L’autre galénique qui émerge s’adresse plus spécifiquement aux sportifs, avec des formules résistantes et non glissantes qui misent sur la performance. Autant d’éléments à prendre en compte pour Garnier qui a lancé, en mars 2015, les produits Ambre Solaire UV Sport. «La gamme est née de notre volonté de nous adapter à la pratique sportive, qui conjugue exposition intense et transpiration, explique Matthieu Cassier, directeur international des laboratoires solaires du groupe L’Oréal. Pour formuler UV Sport, nous nous sommes inspirés de ce que nous faisons dans d’autres pays. Au Brésil notamment, nous devons répondre à des problématiques propres aux peaux grasses et donc mettre au point des produits qui apportent de la matité. Nous avons eu recours à un complexe composé de trois charges, afin d’absorber la transpiration tout en conservant la protection solaire et ce, sans entraver l’activité sportive.» Ce complexe est composé de poudre de nylon, des petites sphères poreuses qui travaillent sur l’absorption du sébum, de silice qui procure un effet antibrillance, de perlite qui joue un rôle sur l’absorption de la sueur et permet de s’adapter aussi bien à des textures huileuses qu’aqueuses. «La formule contient également des billes boosters de protection, les Sunspheres, ajoute le spécialiste l’oréalien. Elles offrent un fort SPF et permettent de réduire la concentration en filtres, ce qui augmente la sensorialité du produit.» Puis il a fallu vérifier l’efficacité des soins. «Un test de résistance en sauna, par exemple, a été réalisé, soulignse Matthieu Cassier. Nous nous sommes ainsi assurés que nos galéniques ne migraient pas au cours de l’application.»

Signe de l’engouement pour ces solaires nouvelle génération, les fournisseurs d’ingrédients s’y intéressent. Ainsi, Seppic a développé une formule dédiée aux sportifs, nommée So sporty water resistant, avec un haut SPF 40. Là aussi, la formulation est soignée : une émulsion ivoire fluide pour une crème «légère au fini velouté et mat», indique le fabricant. La matière première Sepimat HB V – des micro-sphères creuses qui donnent un effet poudré et un toucher non gras aux émulsions – entre notamment dans la composition.
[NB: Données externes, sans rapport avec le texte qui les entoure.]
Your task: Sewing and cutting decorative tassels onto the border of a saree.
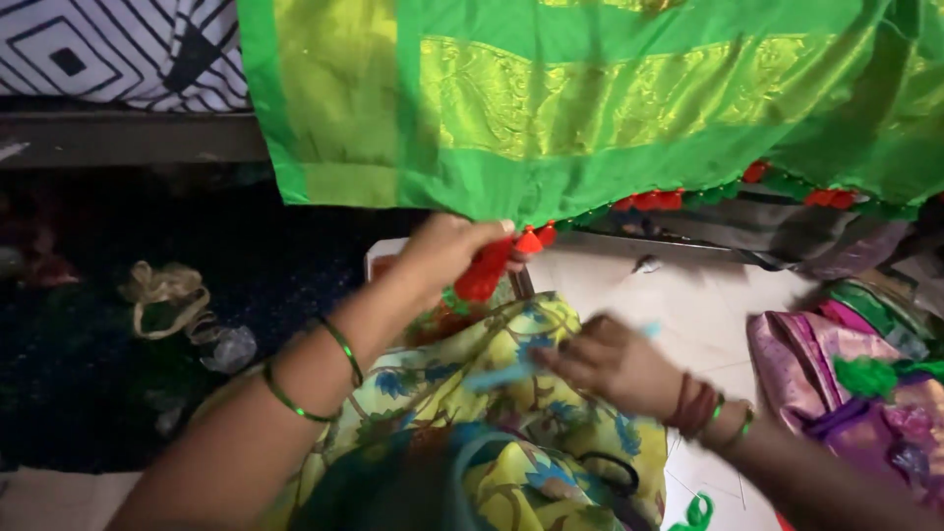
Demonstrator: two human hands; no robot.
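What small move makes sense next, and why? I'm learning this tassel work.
Probably bring the right hand up to the red tassel. The left hand pinches that tassel at the green cloth's hem, while the right sits lower over the yellow flowered fabric, blurred, apart from the hem.

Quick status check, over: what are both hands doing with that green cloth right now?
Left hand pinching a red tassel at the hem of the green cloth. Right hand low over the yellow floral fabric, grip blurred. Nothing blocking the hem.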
Une texture qui séduit dès la première utilisation est déterminante pour un solaire, qui aura encore moins de deuxième chance dans le cas d’une utilisation spécifique. Un niveau d’exigence qui tire le secteur vers le haut. «La conception de gammes expertes est source d’enseignement et nous fait progresser sur nos lignes plus standard», conclut Matthieu Cassier.